Continuare in quella direzione era d’obbligo: lo sviluppo delle tecniche, l’introduzione del colore, la nascita di nuove forme di creazione artistica erano tutti risultati da raggiungere, in un clima di grande fervore che lo stesso Disney alimentava, spesso anche con atteggiamenti durissimi nei confronti dei suoi dipendenti. Ma che portò alla sua “follia”, secondo quanto diceva la sua concorrenza: il primo lungometraggio d’animazione, Biancaneve e i Sette Nani. Un periodo lungo e duro, di addestramento e sperimentazione. Disney, in questa idea, stava rischiando tutto: nel 1934 aveva già finito i soldi per la sua produzione, e per ottenerne di nuovi doveva mostrare alcuni saggi del cartone. Era una sfida. Quando, il 21 dicembre 1937, venne proiettata per la prima volta, alla fine il pubblico gli regalò lunghi minuti di applausi. Ce l’aveva fatta, qualcosa nel mondo sarebbe cambiato per sempre.
Le sfide della Disney portarono a nuovi film e idee, progetti e ambizioni. Walt Disney collaborò con il governo durante la seconda guerra mondiale, privilegiando animazioni patriottiche. Nel 1947, appena iniziata la Guerra Fredda, risalgono altri momenti bui della sua figura.

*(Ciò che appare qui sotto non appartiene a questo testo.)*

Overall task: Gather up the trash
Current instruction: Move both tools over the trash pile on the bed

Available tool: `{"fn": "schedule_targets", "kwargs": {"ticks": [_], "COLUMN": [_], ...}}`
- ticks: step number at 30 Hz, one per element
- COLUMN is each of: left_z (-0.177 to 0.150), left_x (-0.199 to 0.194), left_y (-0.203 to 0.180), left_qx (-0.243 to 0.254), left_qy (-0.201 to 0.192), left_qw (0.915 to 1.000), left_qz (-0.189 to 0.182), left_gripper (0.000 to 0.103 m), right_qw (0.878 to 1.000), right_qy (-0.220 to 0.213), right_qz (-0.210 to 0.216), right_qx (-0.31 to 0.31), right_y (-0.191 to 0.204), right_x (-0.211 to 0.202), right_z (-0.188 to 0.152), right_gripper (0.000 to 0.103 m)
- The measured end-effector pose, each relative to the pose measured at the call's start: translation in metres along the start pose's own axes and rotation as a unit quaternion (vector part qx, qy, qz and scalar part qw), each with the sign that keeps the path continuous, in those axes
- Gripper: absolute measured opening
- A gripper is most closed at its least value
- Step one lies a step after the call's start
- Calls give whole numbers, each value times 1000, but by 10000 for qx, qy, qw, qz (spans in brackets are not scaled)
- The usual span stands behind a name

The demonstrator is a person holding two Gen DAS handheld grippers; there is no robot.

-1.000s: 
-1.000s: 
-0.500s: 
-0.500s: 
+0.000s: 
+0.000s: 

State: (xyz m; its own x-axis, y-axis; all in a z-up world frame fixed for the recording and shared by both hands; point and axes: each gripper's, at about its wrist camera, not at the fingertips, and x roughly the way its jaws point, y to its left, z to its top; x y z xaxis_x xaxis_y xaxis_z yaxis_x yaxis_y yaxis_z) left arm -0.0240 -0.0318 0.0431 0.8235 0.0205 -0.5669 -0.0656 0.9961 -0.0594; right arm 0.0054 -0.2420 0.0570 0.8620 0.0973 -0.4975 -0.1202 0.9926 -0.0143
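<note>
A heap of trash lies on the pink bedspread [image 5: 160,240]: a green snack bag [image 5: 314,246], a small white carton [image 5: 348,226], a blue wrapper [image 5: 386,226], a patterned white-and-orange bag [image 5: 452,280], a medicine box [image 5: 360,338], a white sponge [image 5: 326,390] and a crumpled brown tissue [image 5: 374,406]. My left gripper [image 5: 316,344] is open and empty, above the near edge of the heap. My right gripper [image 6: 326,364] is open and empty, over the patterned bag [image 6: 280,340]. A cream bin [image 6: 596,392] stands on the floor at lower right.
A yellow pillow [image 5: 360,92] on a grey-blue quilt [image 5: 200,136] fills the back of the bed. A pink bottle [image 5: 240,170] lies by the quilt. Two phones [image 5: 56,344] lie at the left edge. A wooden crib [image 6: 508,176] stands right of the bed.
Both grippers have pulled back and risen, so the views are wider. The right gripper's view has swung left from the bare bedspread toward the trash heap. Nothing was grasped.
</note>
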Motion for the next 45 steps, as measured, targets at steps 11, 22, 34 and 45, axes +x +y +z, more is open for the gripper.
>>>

Testimonianze false, secondo alcuni, per inchiodare alcuni suoi dipendenti come filocomunisti (forse per punire alcune agitazioni sindacali?) Ma era un impero in crescita: nuovi film e nuovi studio di produzione, fino all’ultima grande “follia”: il parco a tema, che riproduceva in forma reale e del tutto nuova, le ambientazioni dei film e dei personaggi della sua azienda, i “personaggi-Disney”. Ad Anaheim, vicino a Los Angeles, sorge Disneyland, dove il castello di Cenerentola è diventato l’emblema, e il simbolo, di tutta la Disney. Un non-luogo parallelo, di un mondo immaginario, appunto, che diventa reale. Come tutte le grandi creazioni degli imprenditori.